● Problem details: Your answer must be the exact lines below, starting with the line with "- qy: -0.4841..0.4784" and going on through the line with "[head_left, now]", both included, with no pictures.

● ● ● ●

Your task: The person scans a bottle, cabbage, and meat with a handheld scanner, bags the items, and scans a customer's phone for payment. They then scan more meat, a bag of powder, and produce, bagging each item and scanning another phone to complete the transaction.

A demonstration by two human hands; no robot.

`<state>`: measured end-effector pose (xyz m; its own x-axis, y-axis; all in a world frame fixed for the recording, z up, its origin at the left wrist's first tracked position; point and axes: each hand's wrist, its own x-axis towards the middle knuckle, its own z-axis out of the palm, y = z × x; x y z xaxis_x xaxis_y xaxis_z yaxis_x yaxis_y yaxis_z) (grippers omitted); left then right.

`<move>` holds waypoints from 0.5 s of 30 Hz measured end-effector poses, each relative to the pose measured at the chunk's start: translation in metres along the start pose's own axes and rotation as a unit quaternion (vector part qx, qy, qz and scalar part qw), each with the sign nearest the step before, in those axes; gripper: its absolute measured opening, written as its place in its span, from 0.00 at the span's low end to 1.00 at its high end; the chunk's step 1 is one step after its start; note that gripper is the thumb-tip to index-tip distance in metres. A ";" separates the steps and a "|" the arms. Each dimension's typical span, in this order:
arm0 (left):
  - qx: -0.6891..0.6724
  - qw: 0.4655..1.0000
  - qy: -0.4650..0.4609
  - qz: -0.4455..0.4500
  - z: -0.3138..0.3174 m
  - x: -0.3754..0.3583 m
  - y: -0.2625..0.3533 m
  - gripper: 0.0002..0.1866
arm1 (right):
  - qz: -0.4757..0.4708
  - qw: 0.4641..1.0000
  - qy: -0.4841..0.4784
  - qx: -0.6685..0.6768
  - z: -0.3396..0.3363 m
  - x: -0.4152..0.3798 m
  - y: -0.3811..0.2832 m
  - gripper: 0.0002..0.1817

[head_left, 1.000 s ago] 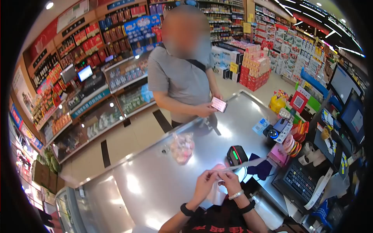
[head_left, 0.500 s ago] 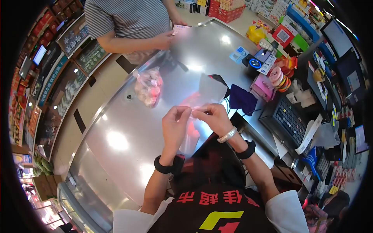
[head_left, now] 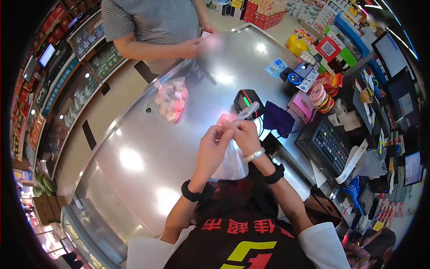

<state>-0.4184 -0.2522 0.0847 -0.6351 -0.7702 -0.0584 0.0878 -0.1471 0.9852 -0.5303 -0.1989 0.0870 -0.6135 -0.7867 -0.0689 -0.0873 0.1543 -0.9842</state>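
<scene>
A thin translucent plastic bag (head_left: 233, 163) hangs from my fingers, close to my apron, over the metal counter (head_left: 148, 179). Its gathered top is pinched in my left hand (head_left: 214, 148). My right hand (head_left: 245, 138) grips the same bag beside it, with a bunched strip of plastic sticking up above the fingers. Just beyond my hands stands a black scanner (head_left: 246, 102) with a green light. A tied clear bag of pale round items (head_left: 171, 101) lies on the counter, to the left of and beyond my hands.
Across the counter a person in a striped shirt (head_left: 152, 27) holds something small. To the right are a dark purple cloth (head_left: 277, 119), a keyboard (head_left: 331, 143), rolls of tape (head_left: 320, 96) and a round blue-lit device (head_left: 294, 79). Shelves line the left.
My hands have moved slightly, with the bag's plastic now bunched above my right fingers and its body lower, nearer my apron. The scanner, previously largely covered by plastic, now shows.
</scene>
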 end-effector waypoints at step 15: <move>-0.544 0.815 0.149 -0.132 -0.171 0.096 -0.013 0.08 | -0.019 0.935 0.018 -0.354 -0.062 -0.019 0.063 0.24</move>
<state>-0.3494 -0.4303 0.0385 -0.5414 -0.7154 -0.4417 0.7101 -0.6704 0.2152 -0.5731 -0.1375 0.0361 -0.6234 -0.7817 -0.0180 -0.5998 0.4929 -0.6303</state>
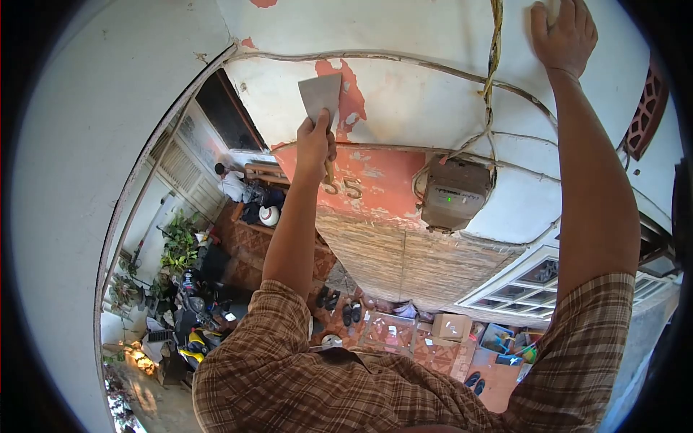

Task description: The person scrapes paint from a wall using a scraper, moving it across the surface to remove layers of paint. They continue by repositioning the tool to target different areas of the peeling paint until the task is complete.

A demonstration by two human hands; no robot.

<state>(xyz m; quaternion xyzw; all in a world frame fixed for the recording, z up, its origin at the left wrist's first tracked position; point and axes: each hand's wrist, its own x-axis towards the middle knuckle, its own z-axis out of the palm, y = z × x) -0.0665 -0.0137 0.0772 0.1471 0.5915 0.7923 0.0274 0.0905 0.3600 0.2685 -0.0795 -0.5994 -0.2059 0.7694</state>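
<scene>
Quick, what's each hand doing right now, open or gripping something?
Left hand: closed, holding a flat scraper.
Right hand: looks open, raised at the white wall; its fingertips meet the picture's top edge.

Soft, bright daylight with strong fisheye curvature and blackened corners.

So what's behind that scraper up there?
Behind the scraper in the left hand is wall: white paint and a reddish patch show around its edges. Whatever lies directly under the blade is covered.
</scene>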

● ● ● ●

● Output of the exercise:
  - qy: -0.4841..0.4784
  - qx: -0.6685..0.6768
  - z: -0.3396..0.3363 m
  - x: -0.4152..0.3798 m
  - y: -0.3811..0.2832 m
  - gripper: 0.0002..0.1817

[head_left, 1.000 s ago] 
[head_left, 0.500 s ago] 
[head_left, now] 

That concludes the answer to the exercise.